The problem: Set down the data below without change, skipping the pictures it holds.

Data shown:
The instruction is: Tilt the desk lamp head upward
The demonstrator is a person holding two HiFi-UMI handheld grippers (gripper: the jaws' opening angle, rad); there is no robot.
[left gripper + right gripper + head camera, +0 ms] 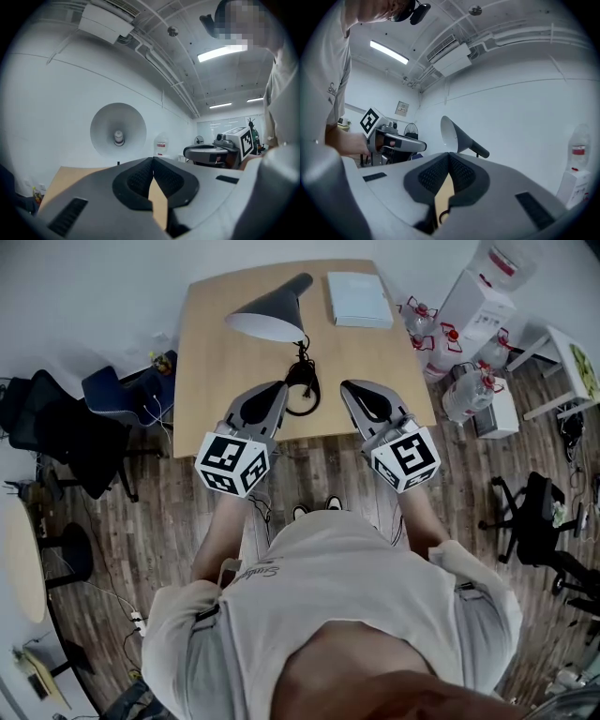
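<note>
Risk of shoving the whole desk lamp [272, 313] across the desk [206, 362] or toppling it, if pushed at the shade rim with the foot unsteadied; risk too of snagging the black loop [302, 397] at its foot, cable or base, hard to tell. Left gripper [279, 390] and right gripper [349, 390] both clenched tip to tip on nothing, flanking that loop, short of the shade. Dark cone shade, white inside, mouth turned toward the grippers, at the desk's far middle, near a white book [358, 298]
</note>
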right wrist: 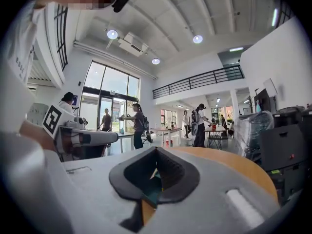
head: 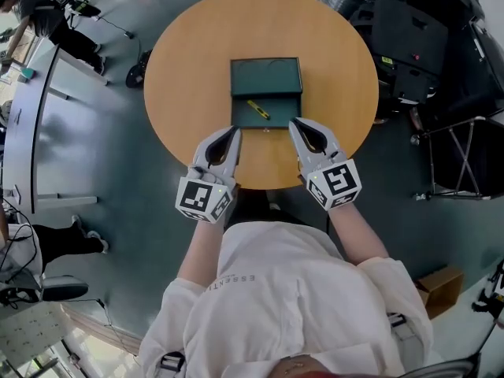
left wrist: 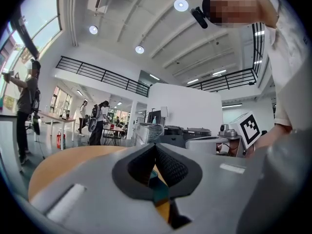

Answer to this exercise:
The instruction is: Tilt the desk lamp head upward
The demonstrator is a person holding two HiFi-UMI handheld grippers (gripper: the jaws' opening angle, rad); there is no robot.
[left gripper + right gripper + head camera, +0 ms] 
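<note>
Risk of shoving the whole desk lamp [272, 313] across the desk [206, 362] or toppling it, if pushed at the shade rim with the foot unsteadied; risk too of snagging the black loop [302, 397] at its foot, cable or base, hard to tell. Left gripper [279, 390] and right gripper [349, 390] both clenched tip to tip on nothing, flanking that loop, short of the shade. Dark cone shade, white inside, mouth turned toward the grippers, at the desk's far middle, near a white book [358, 298]
</note>
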right wrist: 
head: 
left wrist: 

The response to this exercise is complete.